Now, implement the code for append(). You might find looking at the implementation of prepend() to be helpful -- although append() is a bit more complicated. DRAW PICTURES! (Or, don’t draw pictures, if you want to make this step of the lab take much longer...)

Step 2. Searching

Let’s implement a method that searches the linked list for a given Item, and returns the index of where the item is found, or -1 if it is not found. Name the method getIndexOf(). Here is the prototype:

int getIndexOf(const Item &it) const;

First implement tests of getIndexOf() in tests.cpp, and then implement the method. You must call the TEST_CASE “lookfor”. I.e., put this in the tests.cpp file:

TEST_CASE("lookfor") {
     // add your tests here -- either inside SECTION()s or not.
}

Step 3. Copy constructor

You knew it was coming...

tests.cpp does not contain any test cases for this, so you’ll have to implement them yourself. My solution has 1 TEST_CASE with 3 SECTIONS: copying a 0-element List, copying a 1-element List, and copying a >1>1-element list. The name of the TEST_CASE must be “copy”:

TEST_CASE("copy") {
     // add your tests here -- either inside SECTION()s or not.
}

The prototype of the copy constructor will be:

List(const List & original);

Here is the algorithm to implement the copy constructor:

Step 4. Equality

Implement the equality method, so that you can test if two List objects have the same number of nodes and the items in the nodes are the same. The equality operator returns true or false.

E.g.,

if list1 contains 3 values: 11, 22, 33 and list2 contains four values: 11, 22, 33, 44, then list1 == list2 should return false.

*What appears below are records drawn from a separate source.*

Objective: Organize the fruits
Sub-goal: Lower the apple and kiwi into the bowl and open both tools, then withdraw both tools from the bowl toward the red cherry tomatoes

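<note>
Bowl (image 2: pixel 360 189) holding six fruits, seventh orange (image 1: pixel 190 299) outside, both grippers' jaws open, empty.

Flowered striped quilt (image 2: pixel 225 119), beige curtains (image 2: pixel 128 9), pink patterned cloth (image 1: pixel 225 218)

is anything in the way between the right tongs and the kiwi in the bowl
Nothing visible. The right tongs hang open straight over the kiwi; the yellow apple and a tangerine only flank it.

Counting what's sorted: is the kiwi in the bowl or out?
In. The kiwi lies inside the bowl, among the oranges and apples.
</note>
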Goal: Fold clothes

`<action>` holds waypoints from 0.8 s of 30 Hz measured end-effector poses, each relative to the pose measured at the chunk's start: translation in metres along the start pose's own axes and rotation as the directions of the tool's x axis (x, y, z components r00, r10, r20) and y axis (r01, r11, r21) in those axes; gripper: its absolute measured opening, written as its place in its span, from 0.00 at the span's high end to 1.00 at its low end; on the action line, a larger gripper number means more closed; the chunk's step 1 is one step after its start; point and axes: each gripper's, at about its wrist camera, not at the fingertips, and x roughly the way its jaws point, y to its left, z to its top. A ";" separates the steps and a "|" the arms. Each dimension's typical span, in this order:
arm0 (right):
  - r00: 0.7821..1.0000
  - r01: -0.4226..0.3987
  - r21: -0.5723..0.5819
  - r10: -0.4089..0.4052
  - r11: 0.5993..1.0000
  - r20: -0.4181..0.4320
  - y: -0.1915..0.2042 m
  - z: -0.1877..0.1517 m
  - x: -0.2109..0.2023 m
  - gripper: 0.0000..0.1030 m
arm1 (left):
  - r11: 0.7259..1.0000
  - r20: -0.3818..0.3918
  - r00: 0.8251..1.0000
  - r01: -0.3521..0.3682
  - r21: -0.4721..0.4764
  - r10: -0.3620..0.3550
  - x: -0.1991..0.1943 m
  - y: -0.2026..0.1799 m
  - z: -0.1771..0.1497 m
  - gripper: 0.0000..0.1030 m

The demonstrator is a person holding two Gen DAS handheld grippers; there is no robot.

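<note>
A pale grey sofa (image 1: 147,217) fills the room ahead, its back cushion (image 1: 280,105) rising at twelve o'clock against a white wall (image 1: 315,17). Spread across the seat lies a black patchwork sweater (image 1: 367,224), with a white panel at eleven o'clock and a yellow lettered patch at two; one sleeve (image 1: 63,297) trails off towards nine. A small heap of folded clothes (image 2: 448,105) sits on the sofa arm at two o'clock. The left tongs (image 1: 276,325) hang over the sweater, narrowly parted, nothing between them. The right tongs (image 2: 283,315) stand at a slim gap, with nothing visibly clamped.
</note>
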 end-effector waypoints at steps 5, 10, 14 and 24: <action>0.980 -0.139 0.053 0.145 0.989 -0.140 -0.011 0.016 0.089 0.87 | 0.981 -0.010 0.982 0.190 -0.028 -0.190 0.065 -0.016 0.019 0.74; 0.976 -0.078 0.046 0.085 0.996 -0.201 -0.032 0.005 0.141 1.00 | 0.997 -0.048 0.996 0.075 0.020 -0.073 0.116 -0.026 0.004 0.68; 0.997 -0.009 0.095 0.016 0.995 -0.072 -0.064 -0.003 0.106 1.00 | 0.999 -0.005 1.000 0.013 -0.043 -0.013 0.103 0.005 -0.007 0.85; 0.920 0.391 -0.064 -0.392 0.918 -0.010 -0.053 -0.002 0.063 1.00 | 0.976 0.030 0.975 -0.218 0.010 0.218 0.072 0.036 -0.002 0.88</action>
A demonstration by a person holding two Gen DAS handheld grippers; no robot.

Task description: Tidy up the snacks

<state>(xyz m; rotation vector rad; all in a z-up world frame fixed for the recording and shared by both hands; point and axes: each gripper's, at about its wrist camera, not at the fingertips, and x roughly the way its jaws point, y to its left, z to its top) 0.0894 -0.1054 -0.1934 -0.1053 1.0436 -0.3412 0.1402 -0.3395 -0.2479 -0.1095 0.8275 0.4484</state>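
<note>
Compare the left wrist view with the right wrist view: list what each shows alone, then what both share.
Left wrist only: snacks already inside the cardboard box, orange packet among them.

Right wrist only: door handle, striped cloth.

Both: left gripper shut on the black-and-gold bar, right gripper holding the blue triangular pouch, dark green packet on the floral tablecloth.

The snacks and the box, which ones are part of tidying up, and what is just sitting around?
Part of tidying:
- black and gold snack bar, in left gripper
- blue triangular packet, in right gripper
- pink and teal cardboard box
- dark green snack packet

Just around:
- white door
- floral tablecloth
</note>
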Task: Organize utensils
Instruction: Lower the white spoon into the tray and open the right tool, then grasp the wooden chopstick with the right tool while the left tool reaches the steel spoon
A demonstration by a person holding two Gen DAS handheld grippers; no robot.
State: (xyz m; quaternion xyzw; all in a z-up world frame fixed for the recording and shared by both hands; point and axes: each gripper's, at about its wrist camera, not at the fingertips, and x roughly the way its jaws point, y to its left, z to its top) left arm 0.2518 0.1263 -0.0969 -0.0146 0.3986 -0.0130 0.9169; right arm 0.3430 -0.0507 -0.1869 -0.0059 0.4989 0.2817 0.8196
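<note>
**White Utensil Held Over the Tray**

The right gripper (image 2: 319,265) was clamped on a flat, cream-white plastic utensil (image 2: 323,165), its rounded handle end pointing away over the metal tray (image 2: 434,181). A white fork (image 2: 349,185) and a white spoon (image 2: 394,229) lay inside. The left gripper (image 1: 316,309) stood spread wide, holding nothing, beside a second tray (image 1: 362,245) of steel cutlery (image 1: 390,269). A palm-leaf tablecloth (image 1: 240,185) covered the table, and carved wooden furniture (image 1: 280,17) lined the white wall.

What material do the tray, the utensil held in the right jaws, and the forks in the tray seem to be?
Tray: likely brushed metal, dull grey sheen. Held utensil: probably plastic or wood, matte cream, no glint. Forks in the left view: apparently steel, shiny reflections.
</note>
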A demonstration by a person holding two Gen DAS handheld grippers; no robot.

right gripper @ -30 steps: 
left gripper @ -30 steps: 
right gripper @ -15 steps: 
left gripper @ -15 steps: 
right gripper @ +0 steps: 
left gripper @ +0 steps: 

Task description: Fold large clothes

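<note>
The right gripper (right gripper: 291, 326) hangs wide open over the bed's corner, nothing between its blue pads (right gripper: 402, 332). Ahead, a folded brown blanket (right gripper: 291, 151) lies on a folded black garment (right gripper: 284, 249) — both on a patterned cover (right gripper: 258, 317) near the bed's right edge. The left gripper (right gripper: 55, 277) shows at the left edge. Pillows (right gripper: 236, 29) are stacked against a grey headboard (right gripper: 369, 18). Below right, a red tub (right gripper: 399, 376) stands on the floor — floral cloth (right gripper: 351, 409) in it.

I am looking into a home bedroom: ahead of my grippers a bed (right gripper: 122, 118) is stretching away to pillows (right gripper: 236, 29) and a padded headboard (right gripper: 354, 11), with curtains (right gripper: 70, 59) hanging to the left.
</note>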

To test this you have to use == (not !=), so your test might look like this:

REQUIRE(! (list1 == list2) );

Create your tests first in a test case called “equality”:

TEST_CASE("equality") {
     // add your tests here -- either inside SECTION()s or not.
}

Step 5. Templatize

Now, convert your List class to a List<Item> template and modify the tests in tests.cpp to test your new template. Remember to edit the makefile to remove List.cpp from the SOURCES line near the top of the file. You should also delete the List.cpp file completely from your tree.

Submit

A part of your grade will be based on the thoroughness of your tests; you may want to model your tests after those provided for you in previous projects.

Don’t forget to Commit and Push your changes to your repo.

Verify you have synced your code to github by going to your online repo webpage and looking to see that the files are correct.

Verify that the autograding tests have passed in github.com.